▶ [WHAT IS NEEDED]: In the answer, give only the lines from the one containing "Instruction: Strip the" to the end of the listing below, each reproduced word for word.

===============

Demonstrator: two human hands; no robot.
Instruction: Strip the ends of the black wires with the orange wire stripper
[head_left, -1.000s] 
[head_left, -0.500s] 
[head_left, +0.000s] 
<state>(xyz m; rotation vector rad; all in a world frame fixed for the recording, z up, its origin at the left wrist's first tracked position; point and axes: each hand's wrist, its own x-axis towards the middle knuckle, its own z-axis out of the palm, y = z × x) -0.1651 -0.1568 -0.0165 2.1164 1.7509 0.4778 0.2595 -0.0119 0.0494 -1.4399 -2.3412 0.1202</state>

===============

▶ [ANSWER FOR THE TASK]:
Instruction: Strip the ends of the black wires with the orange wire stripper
[head_left, -1.000s] 
[head_left, -0.500s] 
[head_left, +0.000s] 
<state>(xyz m; rotation vector rad; all in a world frame fixed for the recording, z up, its origin at the left wrist's first tracked position; point and axes: each hand's wrist, its own x-axis towards the middle knuckle, its own z-axis out of the palm, y = z × x) -0.1651 -0.1568 -0.0165 2.1164 1.7509 0.4778 0.2595 -0.0119 0.0494 -1.4399 -2.3412 0.1202</state>

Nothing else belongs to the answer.